Infosys settles $17.5 mn class action over US cyberattack, data breach

Bengaluru-headquartered Infosys Ltd has proposed a settlement of class action lawsuits against Infosys McCamish Systems (IMS), a US subsidiary of the company, for data breaches because of a ransomware attack in November 2023. A statement filed to the stock exchanges said the proposed agreement would settle all the pending class action lawsuits and resolve all allegations made in them. Following a mediation on March 13, 2025, between the company and the plaintiffs, an agreement has been reached to settle not only cases against the IMS, but also against its customers. “Under the proposed settlement terms, McCamish has agreed to pay $17.5 million into a fund, to settle these matters. The proposed terms are subject to confirmation and due diligence by the plaintiffs, finalisation of the terms of the settlement agreement, as well as preliminary and final court approval. Once approved, the settlement will resolve all allegations made in the class action lawsuits without admission of any liability” the statement said.

In November 2023, Infosys informed the exchanges that IMS, a subsidiary of Infosys BPM Limited (a wholly owned subsidiary of Infosys Limited), had a cybersecurity attack that had shut down several of its applications and systems. Though not commenting on the extent of the data breach, it had said in a statement, “We are working with a leading cybersecurity products provider to resolve this at the earliest and have also launched an independent investigation with them to identify potential impact on systems and data.”

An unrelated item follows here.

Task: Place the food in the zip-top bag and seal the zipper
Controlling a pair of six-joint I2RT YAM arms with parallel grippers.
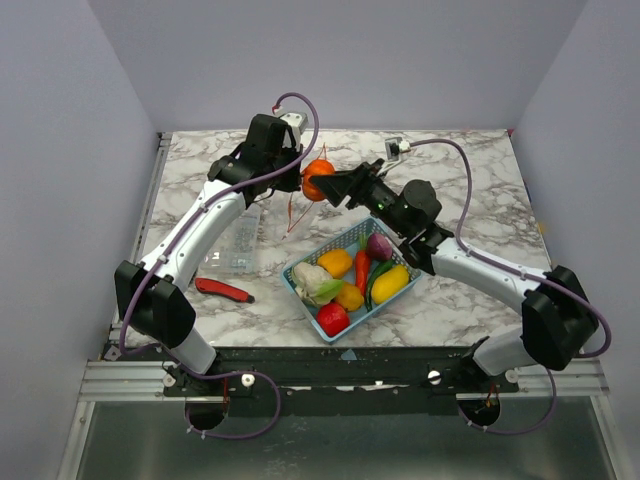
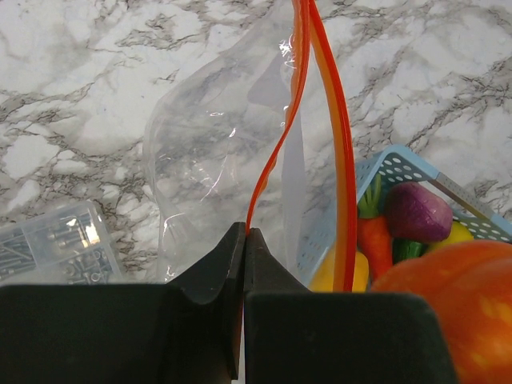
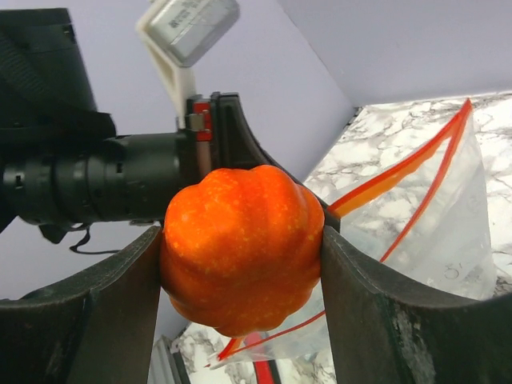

According to reports, IMS had engaged Unit 42, a part of Palo Alto Networks, to examine the extent to which the ransomware had affected its clients and the resolution of the problem, and EY to determine the impact on clients. The class action suits alleged that the critical data breach had resulted in information like names, addresses, Social Security numbers, and dates of birth of around 6 million people being compromised. Among those who used IMS as a third-party vendor included John Hancock Life Insurance Co., Newport Group, and Bank of America, all of which were also facing the threat of class action suits.